The function $f_{\sigma ,\ell }(a_i): \mathbb {R} \rightarrow \mathbb {R}$ represents the non-linear effect of age on contact intensity. For computational efficiency, $f_{\sigma ,\ell }$ is modelled using a zero-mean Hilbert space approximate Gaussian process (HSGP) ^47,48, parametrised by $\sigma , \ell$ and based on the squared exponential covariance kernel:

$$\begin{aligned} k(x, x') = \sigma ^2 \exp \left( -\frac{(x - x')^2}{2\ell ^2} \right). \end{aligned}$$

For a quantity $\theta$, let $\theta ^{(s)}$ denote its value at the s-th MCMC iteration, for $s = 1, \ldots , S$. Let $v_g, v_h, v_u$ and $v_j$ denote the post-stratification weights for sex, household size, urban-rural typography, and employment-status respectively, calculated as

$$\begin{aligned} v_g = \frac{P_g}{\sum _{g} P_g}, \quad v_h = \frac{P_h}{\sum _{h} P_h}, \quad v_u = \frac{P_u}{\sum _{u} P_u}, \quad v_j = \frac{n_j}{\sum _{j} n_j} \end{aligned}$$

where P denotes the population size estimates and n denotes sample sizes.
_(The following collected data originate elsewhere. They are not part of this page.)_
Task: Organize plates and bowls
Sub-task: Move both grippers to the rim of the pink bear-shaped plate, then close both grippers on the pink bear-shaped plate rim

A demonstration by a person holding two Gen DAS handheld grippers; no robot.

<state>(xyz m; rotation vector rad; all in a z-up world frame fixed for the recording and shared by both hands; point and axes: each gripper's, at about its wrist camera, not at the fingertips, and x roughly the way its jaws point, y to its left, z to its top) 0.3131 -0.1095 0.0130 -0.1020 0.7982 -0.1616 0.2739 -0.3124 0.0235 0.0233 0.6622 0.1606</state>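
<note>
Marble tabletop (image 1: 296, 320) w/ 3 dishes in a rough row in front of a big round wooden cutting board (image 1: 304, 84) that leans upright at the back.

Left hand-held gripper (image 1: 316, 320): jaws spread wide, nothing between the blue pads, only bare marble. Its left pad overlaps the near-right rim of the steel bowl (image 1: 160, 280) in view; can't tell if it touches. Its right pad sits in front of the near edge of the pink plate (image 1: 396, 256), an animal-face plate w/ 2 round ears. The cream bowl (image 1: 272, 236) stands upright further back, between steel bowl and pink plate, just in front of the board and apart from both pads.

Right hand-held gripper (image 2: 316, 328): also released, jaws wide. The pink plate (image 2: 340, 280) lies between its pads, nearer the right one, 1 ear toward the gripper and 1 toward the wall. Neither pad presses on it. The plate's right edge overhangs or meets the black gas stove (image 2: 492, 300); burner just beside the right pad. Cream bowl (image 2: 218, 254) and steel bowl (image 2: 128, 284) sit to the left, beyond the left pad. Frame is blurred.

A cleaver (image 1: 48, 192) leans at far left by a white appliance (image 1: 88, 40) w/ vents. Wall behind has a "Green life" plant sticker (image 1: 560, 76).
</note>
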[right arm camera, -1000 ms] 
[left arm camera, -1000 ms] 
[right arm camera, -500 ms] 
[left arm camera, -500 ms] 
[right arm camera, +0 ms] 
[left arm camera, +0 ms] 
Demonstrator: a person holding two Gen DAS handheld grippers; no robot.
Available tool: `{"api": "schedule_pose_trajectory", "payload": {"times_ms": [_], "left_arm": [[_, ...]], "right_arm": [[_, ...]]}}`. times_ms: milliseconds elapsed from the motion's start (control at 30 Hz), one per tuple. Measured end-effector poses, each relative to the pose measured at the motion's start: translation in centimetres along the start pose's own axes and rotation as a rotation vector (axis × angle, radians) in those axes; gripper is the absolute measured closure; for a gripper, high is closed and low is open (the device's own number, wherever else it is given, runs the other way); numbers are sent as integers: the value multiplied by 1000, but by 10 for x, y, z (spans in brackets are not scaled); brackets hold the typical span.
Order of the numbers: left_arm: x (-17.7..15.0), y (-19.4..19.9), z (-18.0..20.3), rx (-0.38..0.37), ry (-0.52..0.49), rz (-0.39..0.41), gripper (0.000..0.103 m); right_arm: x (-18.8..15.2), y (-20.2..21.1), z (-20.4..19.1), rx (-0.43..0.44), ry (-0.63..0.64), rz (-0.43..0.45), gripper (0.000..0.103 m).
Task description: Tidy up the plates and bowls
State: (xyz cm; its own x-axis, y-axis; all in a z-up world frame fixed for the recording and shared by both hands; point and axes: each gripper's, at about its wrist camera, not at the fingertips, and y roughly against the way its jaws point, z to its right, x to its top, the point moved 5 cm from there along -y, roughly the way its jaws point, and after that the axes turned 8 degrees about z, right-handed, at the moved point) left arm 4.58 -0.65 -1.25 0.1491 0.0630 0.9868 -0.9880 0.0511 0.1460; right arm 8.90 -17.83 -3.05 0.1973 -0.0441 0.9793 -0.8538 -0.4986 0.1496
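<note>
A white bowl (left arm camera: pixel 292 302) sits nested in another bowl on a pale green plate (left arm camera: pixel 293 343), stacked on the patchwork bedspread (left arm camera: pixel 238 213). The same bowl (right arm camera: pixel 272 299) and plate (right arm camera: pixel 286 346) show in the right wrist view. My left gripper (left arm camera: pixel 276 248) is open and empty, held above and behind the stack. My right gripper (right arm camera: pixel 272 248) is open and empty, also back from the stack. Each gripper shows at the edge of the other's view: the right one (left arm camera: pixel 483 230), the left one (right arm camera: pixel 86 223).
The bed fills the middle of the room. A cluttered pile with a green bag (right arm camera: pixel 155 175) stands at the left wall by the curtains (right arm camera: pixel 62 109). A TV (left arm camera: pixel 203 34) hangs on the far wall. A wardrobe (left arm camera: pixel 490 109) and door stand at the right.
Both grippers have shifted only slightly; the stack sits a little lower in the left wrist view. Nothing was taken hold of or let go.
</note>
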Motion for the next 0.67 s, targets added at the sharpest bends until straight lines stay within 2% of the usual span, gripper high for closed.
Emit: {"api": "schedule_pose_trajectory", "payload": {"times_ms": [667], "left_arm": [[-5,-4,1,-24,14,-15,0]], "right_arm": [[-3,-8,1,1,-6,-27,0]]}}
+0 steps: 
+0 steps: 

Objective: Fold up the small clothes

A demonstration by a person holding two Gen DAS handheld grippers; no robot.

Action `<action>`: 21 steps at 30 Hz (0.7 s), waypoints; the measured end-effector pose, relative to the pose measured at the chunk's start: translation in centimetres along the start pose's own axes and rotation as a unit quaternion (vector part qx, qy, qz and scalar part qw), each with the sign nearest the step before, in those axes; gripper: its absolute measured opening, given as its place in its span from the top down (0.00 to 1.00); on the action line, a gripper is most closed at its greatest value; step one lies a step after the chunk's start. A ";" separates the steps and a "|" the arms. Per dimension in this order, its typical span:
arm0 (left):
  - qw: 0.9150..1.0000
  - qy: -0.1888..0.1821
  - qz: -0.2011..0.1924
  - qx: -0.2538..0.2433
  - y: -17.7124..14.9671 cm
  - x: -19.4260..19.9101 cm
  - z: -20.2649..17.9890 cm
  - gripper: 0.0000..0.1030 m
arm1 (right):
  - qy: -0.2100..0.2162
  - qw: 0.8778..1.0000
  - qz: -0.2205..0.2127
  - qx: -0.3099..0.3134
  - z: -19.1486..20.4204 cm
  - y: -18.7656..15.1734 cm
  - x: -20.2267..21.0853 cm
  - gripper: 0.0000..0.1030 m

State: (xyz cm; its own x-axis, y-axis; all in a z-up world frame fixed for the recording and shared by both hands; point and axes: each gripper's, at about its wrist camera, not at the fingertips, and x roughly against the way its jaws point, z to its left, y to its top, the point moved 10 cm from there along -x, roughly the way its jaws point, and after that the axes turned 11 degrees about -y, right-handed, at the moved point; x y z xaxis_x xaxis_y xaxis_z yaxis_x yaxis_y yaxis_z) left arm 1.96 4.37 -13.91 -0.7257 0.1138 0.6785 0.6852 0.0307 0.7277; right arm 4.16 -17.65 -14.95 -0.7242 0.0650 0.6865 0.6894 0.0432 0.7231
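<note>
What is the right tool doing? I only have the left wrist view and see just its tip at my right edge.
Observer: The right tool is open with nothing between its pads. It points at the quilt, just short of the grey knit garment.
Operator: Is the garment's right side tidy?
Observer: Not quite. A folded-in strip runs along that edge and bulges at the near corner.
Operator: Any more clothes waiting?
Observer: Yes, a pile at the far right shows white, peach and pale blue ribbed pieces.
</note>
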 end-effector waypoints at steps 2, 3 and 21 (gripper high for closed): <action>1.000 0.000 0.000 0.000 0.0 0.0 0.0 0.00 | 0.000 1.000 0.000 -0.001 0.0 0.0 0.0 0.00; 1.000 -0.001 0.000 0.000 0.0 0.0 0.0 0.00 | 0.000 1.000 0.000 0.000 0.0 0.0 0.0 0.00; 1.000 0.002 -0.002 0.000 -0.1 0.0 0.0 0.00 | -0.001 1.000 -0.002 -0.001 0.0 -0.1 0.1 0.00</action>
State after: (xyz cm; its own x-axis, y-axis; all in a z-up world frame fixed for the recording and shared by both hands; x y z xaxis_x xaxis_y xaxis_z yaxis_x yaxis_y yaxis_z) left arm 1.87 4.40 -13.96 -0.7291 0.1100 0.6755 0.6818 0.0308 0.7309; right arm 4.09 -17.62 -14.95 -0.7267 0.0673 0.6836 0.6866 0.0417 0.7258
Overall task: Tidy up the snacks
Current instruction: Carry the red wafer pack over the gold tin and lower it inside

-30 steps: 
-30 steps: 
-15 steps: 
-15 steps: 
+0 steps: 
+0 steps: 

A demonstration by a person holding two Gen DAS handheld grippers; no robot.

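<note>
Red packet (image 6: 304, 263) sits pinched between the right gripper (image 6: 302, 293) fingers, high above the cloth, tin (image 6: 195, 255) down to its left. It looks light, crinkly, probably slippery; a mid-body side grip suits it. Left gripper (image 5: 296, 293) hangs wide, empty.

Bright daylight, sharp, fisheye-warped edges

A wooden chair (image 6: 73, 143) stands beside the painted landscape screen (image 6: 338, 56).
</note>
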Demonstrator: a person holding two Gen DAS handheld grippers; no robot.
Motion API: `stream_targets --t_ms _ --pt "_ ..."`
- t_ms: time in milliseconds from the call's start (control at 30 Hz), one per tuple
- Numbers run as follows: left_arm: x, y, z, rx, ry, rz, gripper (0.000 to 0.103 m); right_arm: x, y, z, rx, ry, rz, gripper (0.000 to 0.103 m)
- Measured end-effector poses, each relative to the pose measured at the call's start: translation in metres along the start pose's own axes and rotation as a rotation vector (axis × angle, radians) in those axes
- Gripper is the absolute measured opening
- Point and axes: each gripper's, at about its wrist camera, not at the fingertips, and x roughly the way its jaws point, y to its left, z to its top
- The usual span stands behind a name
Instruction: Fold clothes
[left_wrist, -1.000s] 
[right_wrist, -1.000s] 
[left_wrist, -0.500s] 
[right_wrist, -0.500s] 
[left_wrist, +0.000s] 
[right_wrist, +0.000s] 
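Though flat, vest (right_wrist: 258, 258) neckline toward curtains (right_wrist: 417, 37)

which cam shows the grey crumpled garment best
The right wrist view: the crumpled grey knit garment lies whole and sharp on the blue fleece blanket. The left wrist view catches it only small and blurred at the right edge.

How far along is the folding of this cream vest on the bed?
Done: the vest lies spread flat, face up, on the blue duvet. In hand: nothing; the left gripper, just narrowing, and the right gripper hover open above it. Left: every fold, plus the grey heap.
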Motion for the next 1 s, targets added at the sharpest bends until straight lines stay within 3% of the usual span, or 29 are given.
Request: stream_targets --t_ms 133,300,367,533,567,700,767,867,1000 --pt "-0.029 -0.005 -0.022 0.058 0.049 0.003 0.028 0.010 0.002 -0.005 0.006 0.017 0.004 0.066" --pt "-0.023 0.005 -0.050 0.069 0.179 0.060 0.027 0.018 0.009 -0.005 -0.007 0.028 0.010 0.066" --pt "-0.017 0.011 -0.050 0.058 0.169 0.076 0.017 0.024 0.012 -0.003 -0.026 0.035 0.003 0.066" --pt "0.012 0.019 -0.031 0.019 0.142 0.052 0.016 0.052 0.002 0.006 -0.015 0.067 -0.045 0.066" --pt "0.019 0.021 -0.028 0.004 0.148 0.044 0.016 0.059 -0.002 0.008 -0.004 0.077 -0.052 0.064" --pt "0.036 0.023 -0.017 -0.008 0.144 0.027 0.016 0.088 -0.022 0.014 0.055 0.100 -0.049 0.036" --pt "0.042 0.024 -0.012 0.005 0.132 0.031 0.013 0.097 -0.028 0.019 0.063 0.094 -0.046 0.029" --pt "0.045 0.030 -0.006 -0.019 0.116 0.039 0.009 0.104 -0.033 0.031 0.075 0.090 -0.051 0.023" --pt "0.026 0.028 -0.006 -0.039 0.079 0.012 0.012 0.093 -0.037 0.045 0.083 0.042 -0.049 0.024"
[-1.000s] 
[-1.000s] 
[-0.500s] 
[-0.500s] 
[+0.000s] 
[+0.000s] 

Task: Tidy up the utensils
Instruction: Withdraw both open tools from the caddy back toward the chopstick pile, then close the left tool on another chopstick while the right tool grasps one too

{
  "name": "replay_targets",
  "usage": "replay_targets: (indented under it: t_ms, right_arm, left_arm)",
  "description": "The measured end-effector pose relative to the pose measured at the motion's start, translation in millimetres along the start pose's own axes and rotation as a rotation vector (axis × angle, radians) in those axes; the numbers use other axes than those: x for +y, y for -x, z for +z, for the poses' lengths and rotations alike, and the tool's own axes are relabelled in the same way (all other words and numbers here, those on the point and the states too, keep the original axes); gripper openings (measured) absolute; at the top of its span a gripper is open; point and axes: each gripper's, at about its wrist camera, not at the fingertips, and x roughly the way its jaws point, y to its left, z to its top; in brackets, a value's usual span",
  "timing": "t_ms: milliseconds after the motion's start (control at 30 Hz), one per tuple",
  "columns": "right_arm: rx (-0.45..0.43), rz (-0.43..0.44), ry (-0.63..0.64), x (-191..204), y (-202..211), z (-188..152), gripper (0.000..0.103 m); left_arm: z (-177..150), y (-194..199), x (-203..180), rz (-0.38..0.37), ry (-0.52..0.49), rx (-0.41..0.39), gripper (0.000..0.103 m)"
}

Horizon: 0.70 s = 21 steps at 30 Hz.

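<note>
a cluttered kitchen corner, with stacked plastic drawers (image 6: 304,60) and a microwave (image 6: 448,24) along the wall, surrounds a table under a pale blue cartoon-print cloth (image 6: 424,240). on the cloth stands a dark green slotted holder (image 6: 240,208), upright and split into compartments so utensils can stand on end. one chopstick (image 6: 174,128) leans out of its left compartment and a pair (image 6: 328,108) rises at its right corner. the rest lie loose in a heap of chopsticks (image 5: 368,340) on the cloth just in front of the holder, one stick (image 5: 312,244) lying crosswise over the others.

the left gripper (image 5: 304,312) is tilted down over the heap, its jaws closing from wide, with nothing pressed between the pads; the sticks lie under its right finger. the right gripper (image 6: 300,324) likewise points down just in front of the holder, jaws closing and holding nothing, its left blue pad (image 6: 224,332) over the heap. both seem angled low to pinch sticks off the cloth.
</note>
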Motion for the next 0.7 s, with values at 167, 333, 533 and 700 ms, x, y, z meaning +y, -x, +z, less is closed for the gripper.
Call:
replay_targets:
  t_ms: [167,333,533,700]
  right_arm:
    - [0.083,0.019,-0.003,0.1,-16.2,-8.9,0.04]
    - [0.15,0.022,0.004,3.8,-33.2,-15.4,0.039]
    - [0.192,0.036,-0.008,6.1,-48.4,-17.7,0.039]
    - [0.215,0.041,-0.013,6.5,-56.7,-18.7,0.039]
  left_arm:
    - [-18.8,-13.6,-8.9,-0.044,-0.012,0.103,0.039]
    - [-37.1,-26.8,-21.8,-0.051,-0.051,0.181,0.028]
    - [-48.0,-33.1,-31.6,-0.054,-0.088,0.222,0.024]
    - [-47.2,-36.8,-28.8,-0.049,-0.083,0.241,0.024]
We calculate the post-stratification weights for employment status from the sample as we could not obtain accurate population estimates at the level we are stratifying at. While this means that the estimates may not be completely representative of the population, it facilitates comparisons with non-model based approaches such as bootstrapping. For each MCMC sample s, we compute the population-weighted contact intensity as

$$\begin{aligned} \lambda ^{(s)}(a) = \sum _{g} \sum _{h} \sum _{u} \sum _{j} v_g v_h v_u v_j \exp \left( \beta _0^{(s)} + f^{(s)}_{\sigma ,\ell }(a) + \beta ^{(s)}_g + \beta ^{(s)}_h + \beta ^{(s)}_u + \beta ^{(s)}_j \right) , \end{aligned}$$

We then summarize the posterior distribution of $\lambda ^{(s)}(a)$ using the median and 95% credible interval:

$$\begin{aligned} \lambda _M(a)&:= \operatorname {median}\left( \{ \lambda ^{(s)}(a) \mid s = 1,\ldots , S \} \right) , \end{aligned}$$

(9a)

$$\begin{aligned} \lambda _L(a)&:= \operatorname {quantile}_{2.5\%}\left( \{ \lambda ^{(s)}(a) \mid s = 1,\ldots , S \} \right) , \end{aligned}$$

(9b)

$$\begin{aligned} \lambda _U(a)&:= \operatorname {quantile}_{97.5\%}\left( \{ \lambda ^{(s)}(a) \mid s = 1,\ldots , S \} \right) . \end{aligned}$$

(9c)

We begin by fitting the model to the subset of data consisting only of first-time participants and treat the resulting median contact intensity, $\lambda ^0_M(a)$, as the baseline. Next, we sequentially include participants with one, two, ..., up to 20 repeat survey responses. At each step $r = 1,\ldots ,20$, we re-fit the model using all participants with at most r repeats and compute the preceding quantities. For comparison, we also obtained estimates in the same manner from a model without the survey fatigue adjustment term ${\varvec{w}}^\top _i \rho (r)$ in Eq. (8).

To quantify deviations from the baseline, we compute the mean absolute percentage error (MAPE) and the empirical 95% coverage of the baseline within the posterior credible intervals:

$$\begin{aligned} \operatorname {MAPE}(r) = 100 \times \frac{1}{85} \sum _{a = 0}^{84} \frac{|\lambda ^r_M(a) - \lambda ^0_M(a)|}{|\lambda ^0_M(a)|}, \quad \operatorname {Coverage}_{95\%}(r) = \frac{1}{85} \sum _{a = 0}^{84} 1\left\{ \lambda ^0_M(a) \in [\lambda ^r_L(a), \lambda ^r_U(a)] \right\} , \end{aligned}$$

where $1\{\cdot \}$ is the indicator function.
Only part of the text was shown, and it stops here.